**THE PROBLEM**:
All pictures are to be dropped, and everything else in the data duplicated exactly.

++++

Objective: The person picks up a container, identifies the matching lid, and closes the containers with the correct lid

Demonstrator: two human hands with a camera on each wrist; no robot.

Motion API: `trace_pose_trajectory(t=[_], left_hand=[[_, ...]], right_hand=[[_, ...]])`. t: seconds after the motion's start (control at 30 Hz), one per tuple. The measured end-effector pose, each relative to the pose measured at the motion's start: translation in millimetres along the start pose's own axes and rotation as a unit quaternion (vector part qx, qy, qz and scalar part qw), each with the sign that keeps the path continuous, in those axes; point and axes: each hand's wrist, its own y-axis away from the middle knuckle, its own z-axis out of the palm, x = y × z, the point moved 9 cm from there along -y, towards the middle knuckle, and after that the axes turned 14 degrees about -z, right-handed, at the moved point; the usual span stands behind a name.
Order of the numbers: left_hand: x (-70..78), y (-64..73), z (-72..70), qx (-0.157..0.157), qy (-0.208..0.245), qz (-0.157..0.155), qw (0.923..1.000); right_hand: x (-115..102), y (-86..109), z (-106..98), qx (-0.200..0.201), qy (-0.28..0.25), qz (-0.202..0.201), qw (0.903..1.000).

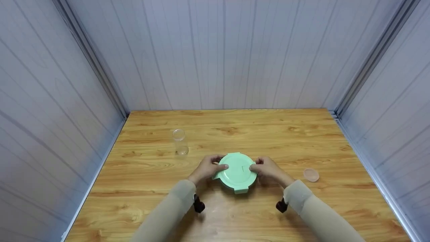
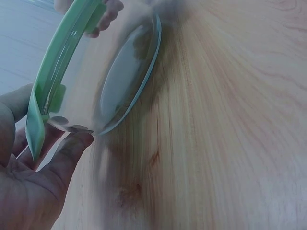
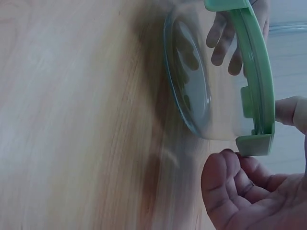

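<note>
A round glass container [image 2: 120, 81] with a mint-green clip lid [image 1: 238, 171] stands on the wooden table near the front centre. My left hand [image 1: 218, 167] grips its left side, thumb on the lid and fingers curled against the glass wall. My right hand [image 1: 258, 168] holds the right side the same way. In the left wrist view my left hand [image 2: 48, 139] sits around a lid clip flap [image 2: 34, 132] that sticks out. The right wrist view shows my right hand [image 3: 256, 141] at another clip flap [image 3: 256, 143], thumb over the lid rim.
A small clear glass bottle [image 1: 180, 142] stands to the back left of the container. A small pale pink cap [image 1: 311, 174] lies on the table [image 1: 302, 134] to the right. Panelled walls close in the table on three sides.
</note>
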Motion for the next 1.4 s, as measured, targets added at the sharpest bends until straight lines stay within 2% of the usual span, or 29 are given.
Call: trace_pose_trajectory(t=[0.27, 0.53, 0.87, 1.23, 1.4], left_hand=[[-2.0, 0.5, -0.3, -0.009, 0.007, -0.021, 0.9997], [-0.3, 0.6, 1.5, -0.013, 0.023, -0.025, 0.9993], [0.6, -0.1, 7.5, -0.009, 0.022, -0.012, 0.9996], [6.3, 12.3, 6.1, 0.036, -0.02, 0.023, 0.9989], [4.8, 21.3, 0.0, 0.048, -0.019, 0.026, 0.9983]], right_hand=[[-6.5, -4.4, 6.1, 0.037, 0.055, -0.018, 0.9976], [-12.8, -13.8, 15.4, 0.068, 0.028, -0.05, 0.9961], [-6.1, -24.0, 18.8, 0.105, -0.003, -0.057, 0.9928], [0.9, -26.1, 20.9, 0.116, -0.024, -0.062, 0.991], [0.5, -27.6, 21.4, 0.115, -0.028, -0.057, 0.9913]])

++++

**OUTPUT OF THE EXERCISE**:
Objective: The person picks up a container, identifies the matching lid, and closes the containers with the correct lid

Demonstrator: two human hands with a camera on each wrist; no robot.

Motion API: `trace_pose_trajectory(t=[_], left_hand=[[_, ...]], right_hand=[[_, ...]])`. t: seconds after the motion's start (control at 30 Hz), one per tuple. The measured end-effector pose, each relative to the pose measured at the motion's start: translation in millimetres along the start pose's own axes and rotation as a unit quaternion (vector part qx, qy, qz and scalar part qw), each with the sign that keeps the path continuous, in those axes; point and axes: each hand's wrist, its own y-axis away from the middle knuckle, its own z-axis out of the palm, x = y × z, the point moved 9 cm from there along -y, towards the middle knuckle, and after that the axes turned 14 degrees about -z, right-handed, at the moved point; the usual span stands behind a name.
Order of the numbers: left_hand: x (-70..78), y (-64..73), z (-72..70), qx (-0.157..0.157), qy (-0.208..0.245), qz (-0.157..0.155), qw (0.923..1.000); right_hand: x (-115..102), y (-86..109), z (-106..98), qx (-0.200..0.201), qy (-0.28..0.25), qz (-0.202..0.201), qw (0.903..1.000).


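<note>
A round glass container [image 2: 120, 81] with a mint-green clip lid [image 1: 238, 171] stands on the wooden table near the front centre. My left hand [image 1: 218, 167] grips its left side, thumb on the lid and fingers curled against the glass wall. My right hand [image 1: 258, 168] holds the right side the same way. In the left wrist view my left hand [image 2: 48, 139] sits around a lid clip flap [image 2: 34, 132] that sticks out. The right wrist view shows my right hand [image 3: 256, 141] at another clip flap [image 3: 256, 143], thumb over the lid rim.
A small clear glass bottle [image 1: 180, 142] stands to the back left of the container. A small pale pink cap [image 1: 311, 174] lies on the table [image 1: 302, 134] to the right. Panelled walls close in the table on three sides.
</note>
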Motion for the next 1.4 s, as measured, targets added at the sharpest bends until straight lines stay within 2% of the usual span, or 29 are given.
Call: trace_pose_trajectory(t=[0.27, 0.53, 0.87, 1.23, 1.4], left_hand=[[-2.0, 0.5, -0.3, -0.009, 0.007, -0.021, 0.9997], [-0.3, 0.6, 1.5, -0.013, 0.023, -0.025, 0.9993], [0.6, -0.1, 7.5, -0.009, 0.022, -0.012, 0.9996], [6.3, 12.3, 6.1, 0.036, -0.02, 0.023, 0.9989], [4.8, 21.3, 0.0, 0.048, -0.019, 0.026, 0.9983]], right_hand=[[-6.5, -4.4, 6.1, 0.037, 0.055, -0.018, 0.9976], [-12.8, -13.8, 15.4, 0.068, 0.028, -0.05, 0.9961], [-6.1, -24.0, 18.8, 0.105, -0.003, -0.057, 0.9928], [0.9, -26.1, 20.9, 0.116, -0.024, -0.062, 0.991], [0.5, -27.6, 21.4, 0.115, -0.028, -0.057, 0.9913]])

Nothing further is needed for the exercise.